Provided records START

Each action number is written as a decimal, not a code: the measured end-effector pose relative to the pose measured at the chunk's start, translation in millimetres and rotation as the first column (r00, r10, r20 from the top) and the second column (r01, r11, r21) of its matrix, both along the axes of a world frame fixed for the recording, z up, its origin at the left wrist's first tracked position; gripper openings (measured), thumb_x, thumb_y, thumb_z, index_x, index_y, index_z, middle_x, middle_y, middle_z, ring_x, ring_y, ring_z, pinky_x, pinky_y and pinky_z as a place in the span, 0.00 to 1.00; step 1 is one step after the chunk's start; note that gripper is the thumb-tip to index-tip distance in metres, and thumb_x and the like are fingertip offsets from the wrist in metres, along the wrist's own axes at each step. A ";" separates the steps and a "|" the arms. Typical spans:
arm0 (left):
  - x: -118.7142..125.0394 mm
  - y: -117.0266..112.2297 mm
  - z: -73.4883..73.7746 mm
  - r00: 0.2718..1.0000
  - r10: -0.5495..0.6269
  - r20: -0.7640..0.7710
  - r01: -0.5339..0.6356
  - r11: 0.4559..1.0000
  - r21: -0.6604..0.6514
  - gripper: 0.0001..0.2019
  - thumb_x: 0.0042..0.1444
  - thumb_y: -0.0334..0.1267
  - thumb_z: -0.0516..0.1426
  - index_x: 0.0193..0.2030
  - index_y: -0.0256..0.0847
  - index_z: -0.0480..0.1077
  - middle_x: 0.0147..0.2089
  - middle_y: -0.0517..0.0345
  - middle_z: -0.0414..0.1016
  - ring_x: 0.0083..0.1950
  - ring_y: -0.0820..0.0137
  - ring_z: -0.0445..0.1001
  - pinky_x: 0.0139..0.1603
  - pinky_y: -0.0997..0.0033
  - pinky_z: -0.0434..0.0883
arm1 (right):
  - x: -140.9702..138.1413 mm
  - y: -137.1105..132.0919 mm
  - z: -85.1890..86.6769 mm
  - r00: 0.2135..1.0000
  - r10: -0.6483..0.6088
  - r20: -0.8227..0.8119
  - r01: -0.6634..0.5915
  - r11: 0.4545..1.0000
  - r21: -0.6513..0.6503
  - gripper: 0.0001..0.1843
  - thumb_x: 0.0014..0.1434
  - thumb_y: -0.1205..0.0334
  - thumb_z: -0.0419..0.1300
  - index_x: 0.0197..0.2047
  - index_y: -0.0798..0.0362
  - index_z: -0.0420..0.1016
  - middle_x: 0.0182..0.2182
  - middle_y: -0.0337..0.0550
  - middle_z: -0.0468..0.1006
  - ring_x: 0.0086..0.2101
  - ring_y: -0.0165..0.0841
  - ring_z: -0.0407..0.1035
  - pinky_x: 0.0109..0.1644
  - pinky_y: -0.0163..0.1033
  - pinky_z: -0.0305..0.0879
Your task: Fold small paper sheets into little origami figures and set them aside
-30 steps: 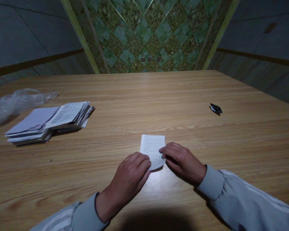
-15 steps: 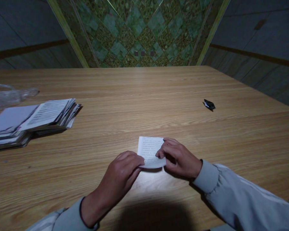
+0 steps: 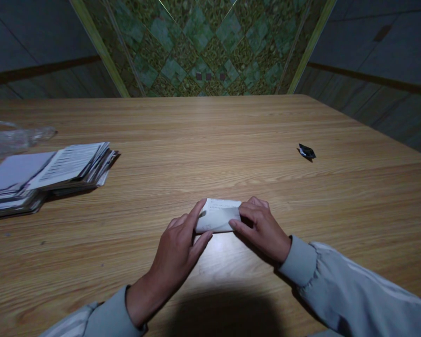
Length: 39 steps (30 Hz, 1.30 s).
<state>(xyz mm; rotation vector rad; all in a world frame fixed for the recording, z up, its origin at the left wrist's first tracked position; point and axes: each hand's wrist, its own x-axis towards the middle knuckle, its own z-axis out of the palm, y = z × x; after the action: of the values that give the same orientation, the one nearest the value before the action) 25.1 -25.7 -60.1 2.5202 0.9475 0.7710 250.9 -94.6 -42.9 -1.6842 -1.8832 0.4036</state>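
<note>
In front of me spreads a broad table with light wood grain running mostly across it. Beyond its far edge I face a wall panel of green and mottled brown diamonds, with three small dark squares low on it, just above the table. Yellowish-green strips frame that panel on both sides. Left of the table I see a dim bluish-grey wall crossed by a brown band; right of it, a similar wall bears its own band and a small brown patch. Light glares on the table's near part, beside a dark rounded shadow.
</note>
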 end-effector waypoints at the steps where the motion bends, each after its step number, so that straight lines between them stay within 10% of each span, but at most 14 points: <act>1: 0.5 1.1 0.3 1.000 -0.004 0.002 0.004 1.000 -0.015 0.33 0.64 0.42 0.58 0.73 0.44 0.51 0.53 0.47 0.79 0.48 0.58 0.79 0.44 0.61 0.74 | 0.9 0.1 -0.9 1.000 -0.023 0.016 0.023 1.000 0.012 0.15 0.65 0.58 0.63 0.27 0.53 0.70 0.30 0.39 0.74 0.37 0.36 0.64 0.45 0.44 0.53; 11: -2.8 -9.6 6.1 1.000 -0.007 -0.004 0.006 0.993 -0.118 0.27 0.65 0.40 0.56 0.70 0.44 0.58 0.38 0.57 0.78 0.37 0.64 0.75 0.39 0.66 0.71 | 20.9 0.5 1.2 0.996 0.085 -0.026 -0.087 0.992 -0.092 0.14 0.62 0.60 0.67 0.26 0.53 0.75 0.27 0.35 0.74 0.36 0.33 0.64 0.46 0.42 0.51; 19: -1.2 -6.4 0.1 0.997 0.039 -0.061 -0.036 0.998 0.044 0.28 0.67 0.45 0.55 0.71 0.41 0.56 0.37 0.56 0.77 0.37 0.63 0.74 0.40 0.64 0.69 | 2.6 3.0 0.7 0.995 -0.059 0.077 0.065 0.995 -0.074 0.15 0.63 0.59 0.65 0.26 0.54 0.73 0.29 0.38 0.73 0.39 0.34 0.64 0.47 0.43 0.49; 27: -3.6 -8.1 6.9 1.000 0.013 -0.003 -0.014 0.994 -0.113 0.31 0.64 0.42 0.58 0.71 0.45 0.55 0.39 0.59 0.78 0.37 0.66 0.74 0.39 0.68 0.69 | 4.3 4.0 -2.9 0.991 -0.083 0.104 0.091 0.994 -0.069 0.16 0.65 0.60 0.64 0.26 0.54 0.73 0.29 0.38 0.73 0.39 0.34 0.65 0.47 0.42 0.49; 39: 1.0 -0.4 -1.6 0.999 -0.007 -0.035 0.008 1.000 0.029 0.12 0.66 0.35 0.55 0.52 0.41 0.76 0.39 0.55 0.81 0.38 0.62 0.75 0.40 0.62 0.69 | -2.3 11.2 -4.4 0.933 -0.155 0.326 0.166 0.986 -0.005 0.15 0.66 0.56 0.62 0.29 0.54 0.75 0.30 0.41 0.78 0.38 0.37 0.67 0.48 0.44 0.49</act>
<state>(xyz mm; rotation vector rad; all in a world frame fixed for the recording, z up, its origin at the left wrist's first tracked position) 26.0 -26.1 -61.7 2.5686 0.9442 0.7467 248.6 -83.3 -47.3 -2.0093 -1.9514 0.0939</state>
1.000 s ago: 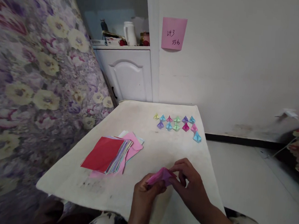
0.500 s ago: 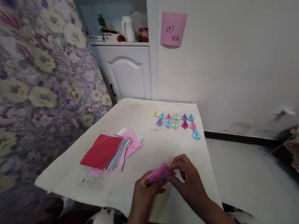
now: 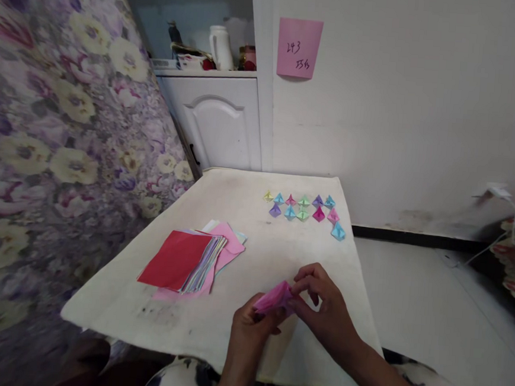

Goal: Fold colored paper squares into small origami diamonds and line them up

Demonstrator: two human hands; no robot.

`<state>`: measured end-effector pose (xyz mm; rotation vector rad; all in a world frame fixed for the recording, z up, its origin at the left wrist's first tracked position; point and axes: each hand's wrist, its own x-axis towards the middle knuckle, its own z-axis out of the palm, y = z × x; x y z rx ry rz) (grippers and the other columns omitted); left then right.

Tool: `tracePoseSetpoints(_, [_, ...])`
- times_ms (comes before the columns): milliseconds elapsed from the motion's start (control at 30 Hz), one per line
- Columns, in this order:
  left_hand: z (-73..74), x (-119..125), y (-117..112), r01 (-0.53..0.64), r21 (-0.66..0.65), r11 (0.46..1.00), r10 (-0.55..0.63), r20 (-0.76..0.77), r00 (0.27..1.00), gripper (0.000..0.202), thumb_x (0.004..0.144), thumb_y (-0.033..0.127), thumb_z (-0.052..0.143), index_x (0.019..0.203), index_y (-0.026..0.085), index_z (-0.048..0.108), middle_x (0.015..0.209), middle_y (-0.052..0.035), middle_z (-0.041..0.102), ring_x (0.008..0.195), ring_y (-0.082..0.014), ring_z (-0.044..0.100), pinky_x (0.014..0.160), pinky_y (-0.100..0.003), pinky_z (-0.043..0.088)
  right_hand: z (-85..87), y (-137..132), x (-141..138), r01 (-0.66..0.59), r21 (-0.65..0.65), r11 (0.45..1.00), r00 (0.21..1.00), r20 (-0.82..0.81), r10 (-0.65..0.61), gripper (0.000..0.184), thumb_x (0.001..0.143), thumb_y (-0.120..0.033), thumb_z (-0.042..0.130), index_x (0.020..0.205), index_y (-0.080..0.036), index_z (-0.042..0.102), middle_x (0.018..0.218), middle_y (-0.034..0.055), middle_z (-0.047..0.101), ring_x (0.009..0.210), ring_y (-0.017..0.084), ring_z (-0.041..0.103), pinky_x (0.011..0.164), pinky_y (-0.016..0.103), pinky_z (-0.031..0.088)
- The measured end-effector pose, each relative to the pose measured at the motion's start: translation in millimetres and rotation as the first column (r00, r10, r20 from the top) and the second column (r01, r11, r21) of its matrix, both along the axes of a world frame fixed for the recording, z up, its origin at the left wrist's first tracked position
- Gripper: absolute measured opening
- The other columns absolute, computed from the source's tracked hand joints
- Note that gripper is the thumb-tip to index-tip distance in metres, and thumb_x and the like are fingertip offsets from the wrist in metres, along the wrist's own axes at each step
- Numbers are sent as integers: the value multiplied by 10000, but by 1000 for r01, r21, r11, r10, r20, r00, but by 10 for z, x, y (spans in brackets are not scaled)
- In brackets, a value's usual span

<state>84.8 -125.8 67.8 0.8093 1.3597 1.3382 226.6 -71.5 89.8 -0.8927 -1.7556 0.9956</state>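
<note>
A partly folded pink paper (image 3: 273, 298) is held just above the near edge of the white table (image 3: 237, 340). My left hand (image 3: 249, 332) pinches its lower left end, fingers closed. My right hand (image 3: 326, 311) pinches the right end with its fingertips, also closed. A stack of coloured paper squares (image 3: 187, 262), red sheet on top, lies to the left. Several small folded paper shapes (image 3: 305, 210) in blue, pink, green and purple sit in two rows at the far right of the table.
A floral cloth (image 3: 52, 141) hangs along the left. A white cabinet (image 3: 219, 118) with a jug and jars on top stands behind the table. A pink note (image 3: 298, 47) is stuck on the wall. A plug and cable (image 3: 498, 194) are at right.
The view shifted down and slightly left early on. Both hands kept working the pink paper in the same place; the right fingers shifted slightly on the fold.
</note>
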Motion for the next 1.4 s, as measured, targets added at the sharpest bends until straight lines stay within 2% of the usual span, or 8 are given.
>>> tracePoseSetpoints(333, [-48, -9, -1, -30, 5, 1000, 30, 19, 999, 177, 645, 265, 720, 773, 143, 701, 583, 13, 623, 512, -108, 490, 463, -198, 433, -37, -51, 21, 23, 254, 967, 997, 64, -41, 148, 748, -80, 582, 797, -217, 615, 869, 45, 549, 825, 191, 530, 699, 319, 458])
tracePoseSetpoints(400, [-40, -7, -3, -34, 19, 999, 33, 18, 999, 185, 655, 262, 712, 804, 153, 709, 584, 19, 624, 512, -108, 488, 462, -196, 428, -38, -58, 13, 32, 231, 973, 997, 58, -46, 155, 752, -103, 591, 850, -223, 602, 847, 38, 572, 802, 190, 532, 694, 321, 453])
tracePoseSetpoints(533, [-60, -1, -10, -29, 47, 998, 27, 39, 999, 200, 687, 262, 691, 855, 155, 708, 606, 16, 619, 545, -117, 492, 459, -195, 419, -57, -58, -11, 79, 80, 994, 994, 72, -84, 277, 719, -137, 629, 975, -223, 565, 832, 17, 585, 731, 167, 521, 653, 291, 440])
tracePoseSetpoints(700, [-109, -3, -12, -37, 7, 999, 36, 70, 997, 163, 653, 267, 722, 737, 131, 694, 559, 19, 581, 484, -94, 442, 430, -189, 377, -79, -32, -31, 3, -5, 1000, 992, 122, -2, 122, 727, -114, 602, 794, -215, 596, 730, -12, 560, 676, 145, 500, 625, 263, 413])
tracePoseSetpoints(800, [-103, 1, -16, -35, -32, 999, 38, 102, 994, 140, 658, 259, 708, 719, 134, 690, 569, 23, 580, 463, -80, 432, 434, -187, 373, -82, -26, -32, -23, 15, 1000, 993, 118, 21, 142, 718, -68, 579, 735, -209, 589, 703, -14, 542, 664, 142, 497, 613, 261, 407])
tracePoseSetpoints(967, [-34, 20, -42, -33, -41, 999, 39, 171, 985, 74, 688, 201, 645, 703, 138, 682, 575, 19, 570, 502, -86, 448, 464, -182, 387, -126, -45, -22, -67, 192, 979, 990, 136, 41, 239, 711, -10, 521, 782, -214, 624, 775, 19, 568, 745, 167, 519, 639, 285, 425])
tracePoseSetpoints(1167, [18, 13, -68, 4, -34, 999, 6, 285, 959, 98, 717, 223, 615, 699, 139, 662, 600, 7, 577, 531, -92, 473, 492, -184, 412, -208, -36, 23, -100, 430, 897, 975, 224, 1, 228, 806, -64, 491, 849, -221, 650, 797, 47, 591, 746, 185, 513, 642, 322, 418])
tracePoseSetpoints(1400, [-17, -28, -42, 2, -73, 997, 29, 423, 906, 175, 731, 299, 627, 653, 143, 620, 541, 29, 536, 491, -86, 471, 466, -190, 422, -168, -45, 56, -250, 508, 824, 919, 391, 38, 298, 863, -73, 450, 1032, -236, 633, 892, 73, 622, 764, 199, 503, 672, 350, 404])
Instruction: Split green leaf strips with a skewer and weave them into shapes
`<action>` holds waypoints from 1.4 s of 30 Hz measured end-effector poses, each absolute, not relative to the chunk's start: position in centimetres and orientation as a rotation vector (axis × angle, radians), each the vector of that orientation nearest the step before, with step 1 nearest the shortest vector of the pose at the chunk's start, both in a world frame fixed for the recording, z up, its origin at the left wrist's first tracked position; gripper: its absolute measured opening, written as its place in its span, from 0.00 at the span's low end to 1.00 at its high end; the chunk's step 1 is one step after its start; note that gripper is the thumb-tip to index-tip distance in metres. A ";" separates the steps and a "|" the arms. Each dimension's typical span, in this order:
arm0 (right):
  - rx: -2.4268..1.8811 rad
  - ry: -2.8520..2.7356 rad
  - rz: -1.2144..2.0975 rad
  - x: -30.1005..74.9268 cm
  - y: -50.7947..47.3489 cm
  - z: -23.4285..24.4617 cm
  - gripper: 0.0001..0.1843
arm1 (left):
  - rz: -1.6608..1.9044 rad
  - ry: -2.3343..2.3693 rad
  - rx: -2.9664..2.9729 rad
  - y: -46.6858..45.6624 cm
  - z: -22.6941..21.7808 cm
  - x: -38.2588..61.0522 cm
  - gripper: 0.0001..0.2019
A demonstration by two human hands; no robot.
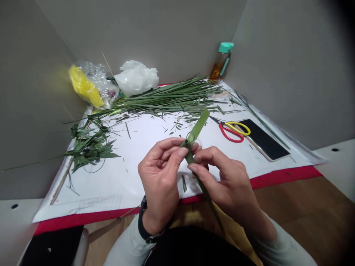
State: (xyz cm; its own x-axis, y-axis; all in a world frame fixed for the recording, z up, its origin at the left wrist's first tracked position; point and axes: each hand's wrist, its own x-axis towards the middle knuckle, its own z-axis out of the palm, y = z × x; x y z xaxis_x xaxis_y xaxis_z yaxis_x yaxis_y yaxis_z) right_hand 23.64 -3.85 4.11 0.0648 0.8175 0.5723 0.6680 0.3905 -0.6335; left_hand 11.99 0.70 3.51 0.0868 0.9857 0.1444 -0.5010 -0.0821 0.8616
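A long green leaf strip (pixel 200 125) runs between my two hands above the near part of the table, with a small loop where it is folded. My left hand (pixel 163 171) pinches the folded part between thumb and fingers. Just below, my right hand (pixel 223 181) grips the same strip between thumb and forefinger. The strip's wide end points up and away, while its narrow tail hangs down past the table edge toward my lap. The fingertips partly hide the fold.
Long green leaves (pixel 172 96) lie across the back. Scissors (pixel 231 131) with red and yellow handles rest against a dark phone (pixel 264 140). Leaf pieces (pixel 90 144) are heaped at left. A white plastic bag (pixel 137 78), a yellow package (pixel 85 87) and a bottle (pixel 221 62) stand behind.
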 end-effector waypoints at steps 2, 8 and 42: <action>-1.337 -1.641 0.226 23.6 -3.9 4.1 0.12 | 1.408 0.670 0.940 0.7 3.4 12.0 0.04; -1.276 -1.627 0.228 23.5 -3.9 3.4 0.09 | 1.427 0.671 0.937 0.6 3.6 12.1 0.05; -1.215 -1.829 -0.007 25.6 -4.1 3.5 0.08 | 1.270 0.557 1.172 0.3 4.2 10.8 0.06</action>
State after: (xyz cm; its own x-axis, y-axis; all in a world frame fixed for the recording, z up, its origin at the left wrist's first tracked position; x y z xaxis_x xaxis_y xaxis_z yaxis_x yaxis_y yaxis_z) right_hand 25.59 -4.07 3.53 -0.0994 0.7280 0.6783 0.7330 0.5146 -0.4448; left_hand 10.84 0.33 4.25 0.2753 0.9246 0.2634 -0.4321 -0.1257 0.8930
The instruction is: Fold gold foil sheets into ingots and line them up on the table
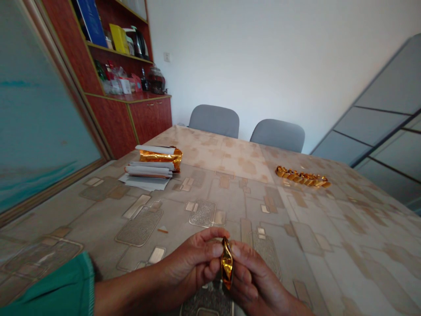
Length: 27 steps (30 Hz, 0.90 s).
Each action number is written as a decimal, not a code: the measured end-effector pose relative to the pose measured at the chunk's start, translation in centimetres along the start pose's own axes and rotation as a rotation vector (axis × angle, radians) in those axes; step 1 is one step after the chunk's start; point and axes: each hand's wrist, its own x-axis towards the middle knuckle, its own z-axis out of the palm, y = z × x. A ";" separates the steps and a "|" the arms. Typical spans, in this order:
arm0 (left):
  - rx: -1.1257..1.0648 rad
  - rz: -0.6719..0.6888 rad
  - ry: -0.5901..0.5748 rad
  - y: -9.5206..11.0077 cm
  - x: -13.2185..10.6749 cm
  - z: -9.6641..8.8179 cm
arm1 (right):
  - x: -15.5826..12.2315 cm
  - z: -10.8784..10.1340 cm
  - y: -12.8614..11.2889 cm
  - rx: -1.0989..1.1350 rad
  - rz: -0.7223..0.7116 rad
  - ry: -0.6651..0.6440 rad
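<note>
Gold foil wraps a narrow, crimped packet (226, 263), held nearly upright between the two hands above the table. The left hand (194, 265) pinches it from one side, its thumb and bent fingers closed on the foil. The right hand (251, 274) presses in from the other side, its fingers curled around the lower part, so both hands are firmly grasping the packet. What lies inside the foil, if anything, cannot be told.

Just past the fingertips, a small tan scrap (162, 230) lies alone on the patterned table cover (345, 245), at about 11 o'clock. Farther out at 1 o'clock, a tight row of gold foil pieces (301, 177) lies well apart from the hands, the pieces crimped much like the one in hand and overlapping along the row.

At 11 o'clock, a stack of white papers (148, 172) sits near the table's far left edge. A bundle of gold foil sheets (160, 155) rests on it, with another white sheet on top. Nothing in either hand reaches toward these piles.

A green sleeve (49, 285) enters at 8 o'clock on the left arm. Beyond the table, two gray chairs (213, 120) stand at 12 o'clock, and a red wooden cabinet (149, 116) with crowded shelves stands at 11 o'clock.
</note>
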 end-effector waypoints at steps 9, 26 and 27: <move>0.012 0.010 -0.086 -0.4 0.6 -0.9 | -0.1 0.2 0.0 0.015 -0.012 0.010; -0.020 0.051 -0.018 -0.2 0.8 -0.8 | 0.0 0.1 -0.6 -0.083 -0.030 0.164; -0.026 0.044 -0.022 -0.2 0.8 -0.9 | 0.0 0.1 -0.7 -0.068 -0.022 0.165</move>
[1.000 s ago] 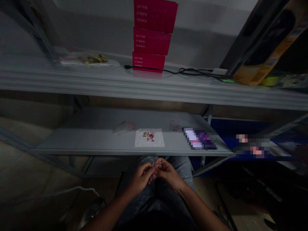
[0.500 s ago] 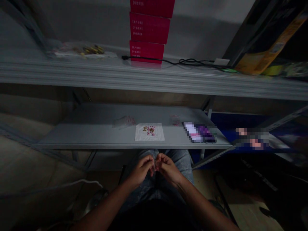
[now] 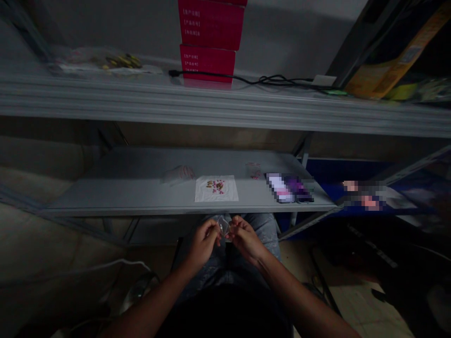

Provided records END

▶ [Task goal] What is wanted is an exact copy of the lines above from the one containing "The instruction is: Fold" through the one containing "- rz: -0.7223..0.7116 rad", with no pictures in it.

▶ [Task response]
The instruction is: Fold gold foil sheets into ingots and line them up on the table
Length: 27 steps (30 Hz, 0.90 s).
Each action number is written as a decimal, not a code: the measured end-effector pose relative to the pose measured at the chunk's start, translation in centimetres along the start pose's own axes and rotation as a rotation vector (axis × angle, radians) in those axes; step 1 is one step after the chunk's start; point and axes: each hand's wrist, its own x-axis towards the middle knuckle, its own z-axis out of the palm, y = z × x. A ";" separates the steps and a "|" the arms. Typical spans, in this order:
arm0 (left):
  - rx: -1.1257..1.0648 rad
  - rz: -0.6719..0.6888 rad
  - ry: -0.5901..0.5748 rad
  - y: -9.5206..11.0077 cm
  - x: -13.2185..10.6749 cm
  - z: -9.6641..8.8179 cm
arm1 (right):
  - x: -15.5826..12.2315 cm
  - z: -10.8784..10.1340 cm
  - y: -12.8614..11.2889 cm
  - rx: -1.0989..1.1350 rad
  - rz: -0.7223..0.7116 rad

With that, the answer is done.